WHAT THIS TASK INVOLVES –
Could you please output all of the data exactly, without the images?

DATASET EXTRACT –
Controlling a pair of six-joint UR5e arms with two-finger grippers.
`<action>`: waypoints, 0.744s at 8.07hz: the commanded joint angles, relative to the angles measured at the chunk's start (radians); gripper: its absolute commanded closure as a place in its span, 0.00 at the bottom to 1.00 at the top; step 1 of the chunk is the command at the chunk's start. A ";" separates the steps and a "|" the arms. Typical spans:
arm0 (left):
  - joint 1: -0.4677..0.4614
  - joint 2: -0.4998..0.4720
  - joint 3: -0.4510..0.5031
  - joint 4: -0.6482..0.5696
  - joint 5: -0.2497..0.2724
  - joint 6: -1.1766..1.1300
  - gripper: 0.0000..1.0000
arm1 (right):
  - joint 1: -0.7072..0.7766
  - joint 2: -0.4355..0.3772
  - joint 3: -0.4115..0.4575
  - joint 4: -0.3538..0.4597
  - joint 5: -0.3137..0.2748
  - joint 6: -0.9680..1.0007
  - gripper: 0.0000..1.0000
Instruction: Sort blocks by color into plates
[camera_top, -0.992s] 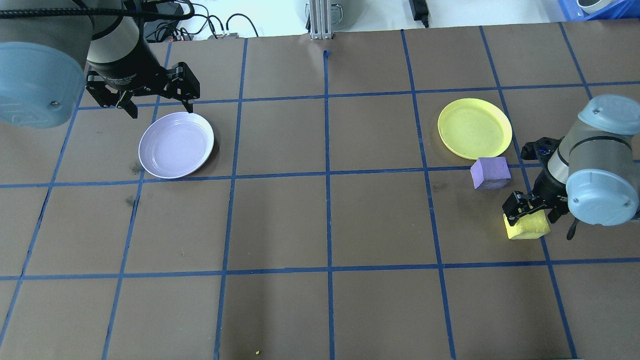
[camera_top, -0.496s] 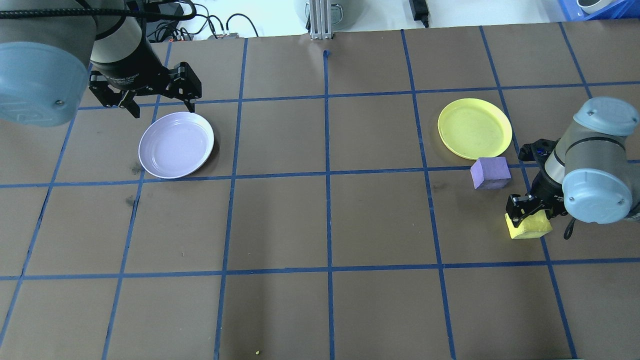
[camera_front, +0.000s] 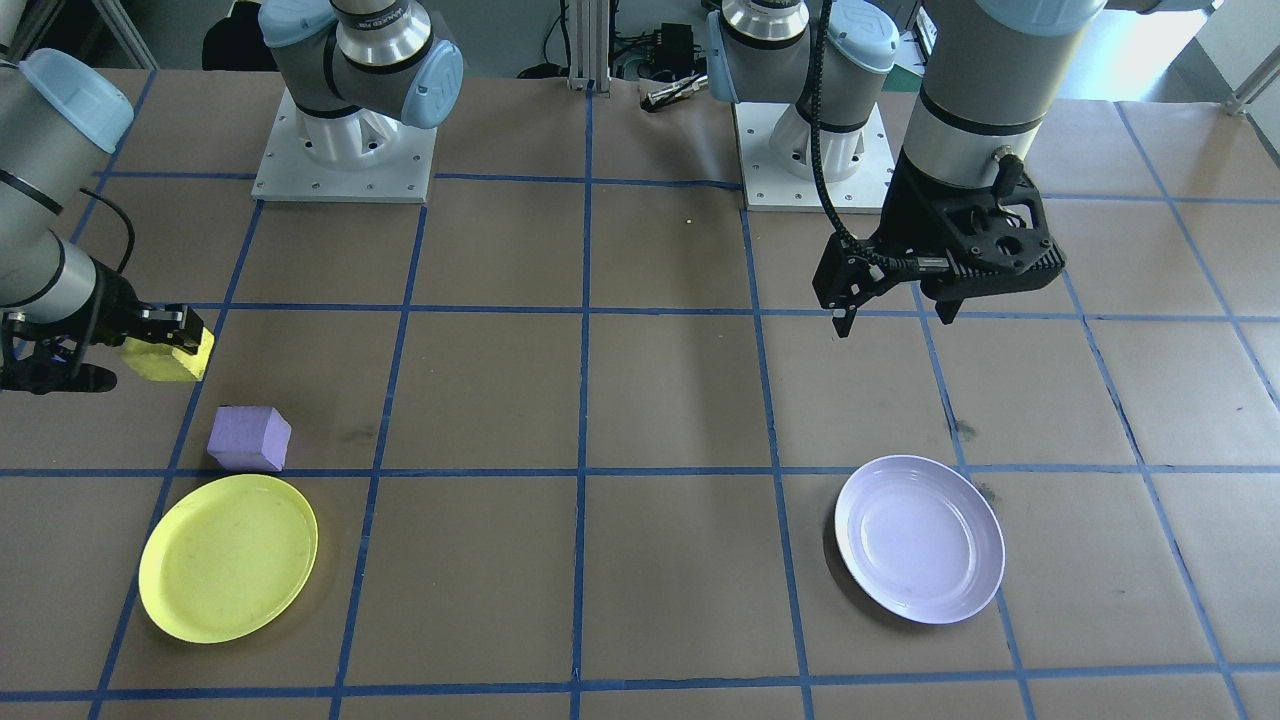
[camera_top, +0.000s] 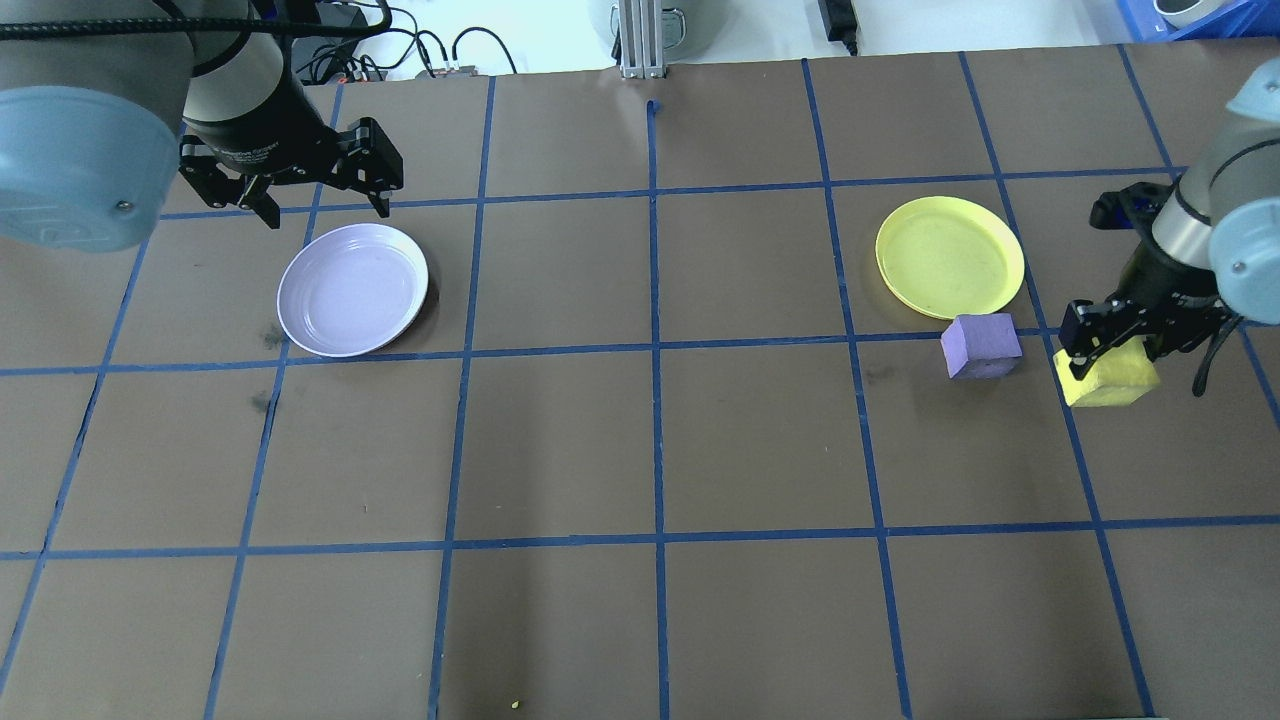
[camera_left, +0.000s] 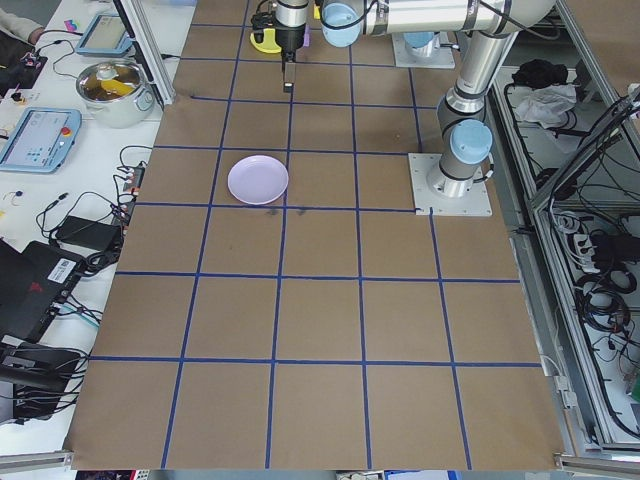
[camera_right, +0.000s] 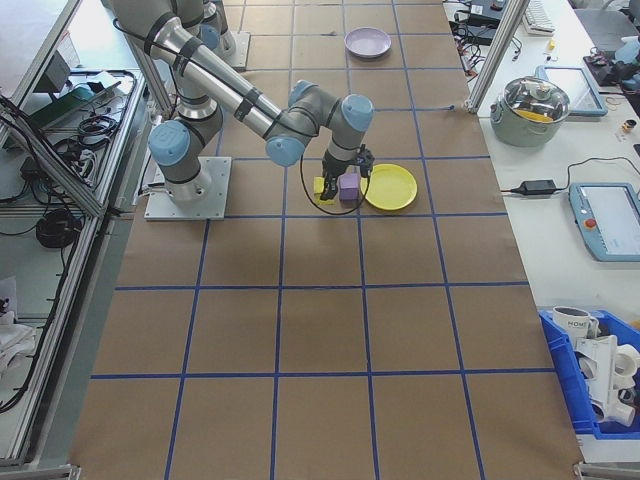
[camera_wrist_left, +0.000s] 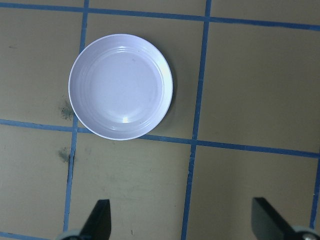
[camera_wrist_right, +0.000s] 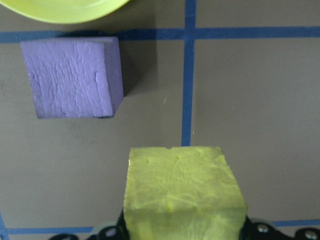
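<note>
Currently, the yellow block (camera_top: 1110, 378) is clamped by the right end effector (camera_top: 1108, 345); the left end effector (camera_top: 322, 205) is held apart.

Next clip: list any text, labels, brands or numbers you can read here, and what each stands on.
Nothing reads clearly in any view.
Wrist collar above the left pincer: pale lettering, too blurred to read.
White mug: dark print, too small to read.
No markings on the yellow block, purple block, yellow plate or lavender plate.

Yellow block (camera_top: 1108, 380), purple block (camera_top: 981, 346), blue-gridded brown table (camera_top: 640, 450)
</note>
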 joint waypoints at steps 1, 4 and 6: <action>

EXPECTED ANSWER –
Controlling a pair of six-joint UR5e arms with two-finger grippers.
`<action>`: waypoints, 0.744s at 8.07hz: the commanded joint angles, relative to the angles measured at the chunk's start (radians); gripper: its absolute commanded closure as a place in its span, 0.00 at the bottom to 1.00 at the top; step 1 of the chunk is the command at the chunk's start. A ";" separates the steps and a "|" the arms. Typical spans:
arm0 (left):
  - joint 1: -0.4677..0.4614
  - joint 2: -0.4998..0.4720
  - joint 3: -0.4510..0.5031
  - joint 4: -0.6482..0.5696
  - joint 5: -0.2497..0.2724
  - joint 6: -1.1766..1.1300
  - gripper: 0.0000..1.0000
arm1 (right):
  - joint 1: -0.7072..0.7766
  - joint 2: -0.4355..0.3772
  - joint 3: -0.4115..0.4575
  - joint 4: -0.3538..0.4597
  - joint 5: -0.3137..0.2748
  - joint 6: -0.9680..1.0007
  - gripper: 0.0000..1.0000
Instruction: Sort blocks by color into plates
[camera_top, -0.992s] 
[camera_top, -0.496s] 
[camera_front, +0.000s] 
[camera_top, +0.000s] 
[camera_left, +0.000s] 
[camera_right, +0.000s] 
[camera_wrist_left, +0.000s] 
[camera_wrist_right, +0.000s] 
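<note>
Currently, the yellow block (camera_top: 1110, 378) is clamped by the right end effector (camera_top: 1108, 345); the left end effector (camera_top: 322, 205) is held apart.

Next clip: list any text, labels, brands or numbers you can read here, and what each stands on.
Nothing reads clearly in any view.
Wrist collar above the left pincer: pale lettering, too blurred to read.
White mug: dark print, too small to read.
No markings on the yellow block, purple block, yellow plate or lavender plate.

Yellow block (camera_top: 1108, 380), purple block (camera_top: 981, 346), blue-gridded brown table (camera_top: 640, 450)
</note>
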 joint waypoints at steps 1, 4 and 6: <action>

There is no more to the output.